Monday, April 16, 2007

Advice for Inquisitors

With the AG scheduled for a confrontation tomorrow before the Senate Judiciary Committee, this humble bloggy blogger has a few thoughts to share--though no one other than our intrepid readers nobody will likely hear this.

I didn't watch the Sunday talking heads as I long ago gave that up in favor of a peaceful Sunday morning without agita, but I read the news accounts of commentary by Specter, Leahy, Schumer, et al. and I'm afraid that they are giving Abu just a little too much wiggle room with comments like: he needs to be more forthcoming.

Gonzalez is not going to change his story, he is not going to roll over on the white house, and he will continue to accept blame only for not handling the matter well. That is all. He will come into the hearing, hat in hand, and he will demur in a syrupy sweet way. So how should the committee handle this? What has become obvious through all the documents and the reporting, most recently from the Albuquerque Journal is that the push likely came out of the white house (read Karl Rove).

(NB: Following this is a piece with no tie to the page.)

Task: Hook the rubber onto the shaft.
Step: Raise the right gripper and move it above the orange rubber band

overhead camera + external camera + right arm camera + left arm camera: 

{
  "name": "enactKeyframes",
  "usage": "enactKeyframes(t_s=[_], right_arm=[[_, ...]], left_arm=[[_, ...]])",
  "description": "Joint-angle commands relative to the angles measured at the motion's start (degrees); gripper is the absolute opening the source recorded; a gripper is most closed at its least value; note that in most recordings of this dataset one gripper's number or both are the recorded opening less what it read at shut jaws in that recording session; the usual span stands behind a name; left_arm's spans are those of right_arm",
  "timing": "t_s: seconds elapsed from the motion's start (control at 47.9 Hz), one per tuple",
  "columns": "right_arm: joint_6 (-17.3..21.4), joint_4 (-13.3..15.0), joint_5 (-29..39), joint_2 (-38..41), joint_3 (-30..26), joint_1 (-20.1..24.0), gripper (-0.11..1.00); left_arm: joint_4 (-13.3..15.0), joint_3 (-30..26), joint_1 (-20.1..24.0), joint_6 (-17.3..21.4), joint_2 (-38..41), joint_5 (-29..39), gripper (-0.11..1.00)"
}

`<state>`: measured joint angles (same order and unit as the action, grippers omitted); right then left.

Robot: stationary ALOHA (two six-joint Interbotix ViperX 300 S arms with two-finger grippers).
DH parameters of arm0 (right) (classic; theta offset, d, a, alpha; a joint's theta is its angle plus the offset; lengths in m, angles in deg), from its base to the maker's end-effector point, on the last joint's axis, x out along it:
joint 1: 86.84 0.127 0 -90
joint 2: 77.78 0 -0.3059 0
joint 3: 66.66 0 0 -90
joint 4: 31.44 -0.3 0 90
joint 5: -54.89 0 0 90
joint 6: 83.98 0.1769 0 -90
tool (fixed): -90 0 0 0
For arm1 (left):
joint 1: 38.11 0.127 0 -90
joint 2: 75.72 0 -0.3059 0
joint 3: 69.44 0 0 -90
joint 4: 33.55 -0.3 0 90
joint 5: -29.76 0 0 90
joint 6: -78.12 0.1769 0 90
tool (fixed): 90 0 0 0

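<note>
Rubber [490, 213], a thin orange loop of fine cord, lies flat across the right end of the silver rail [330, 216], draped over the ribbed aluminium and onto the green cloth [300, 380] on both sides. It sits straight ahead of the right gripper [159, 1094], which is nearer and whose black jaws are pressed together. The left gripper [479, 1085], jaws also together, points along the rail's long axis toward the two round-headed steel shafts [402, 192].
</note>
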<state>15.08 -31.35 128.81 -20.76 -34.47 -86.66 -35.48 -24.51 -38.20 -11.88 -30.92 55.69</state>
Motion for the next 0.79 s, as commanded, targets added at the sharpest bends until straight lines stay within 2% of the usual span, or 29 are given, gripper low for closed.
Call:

So the committee must set its sights higher than Gonzalez and not expect that they are going to get anything out of him from gotcha type questions. What they should do instead is commit him to the stories that can be easily tied to the emails because it is in the emails, the ones we have seen and those that we have not, and those that have not been recovered--where the truth lies. The Republicans on the committee will surely give Gonzalez an opportunity to talk his way out of this mess, an opportunity he will surely fail. But if the Democrats focus on the record, they will be sending a stronger signal: nothing Gonzalez says about this now matters, we know that the truth lies in the west wing of the white house and that's where we're heading. If the committee changes course and makes Gonzalez just one small actor in the drama rather than the lead role, not only will he be locked in, but he will be marginalized more than he already is.

The administration should have insisted on Gonzalez's resignation as soon as the story broke and made him the fall guy. If it had done so, this story may have been over by now. As it is, this is a long way from being over whether Gonzalez stays or goes and nothing he says tomorrow is going to change that.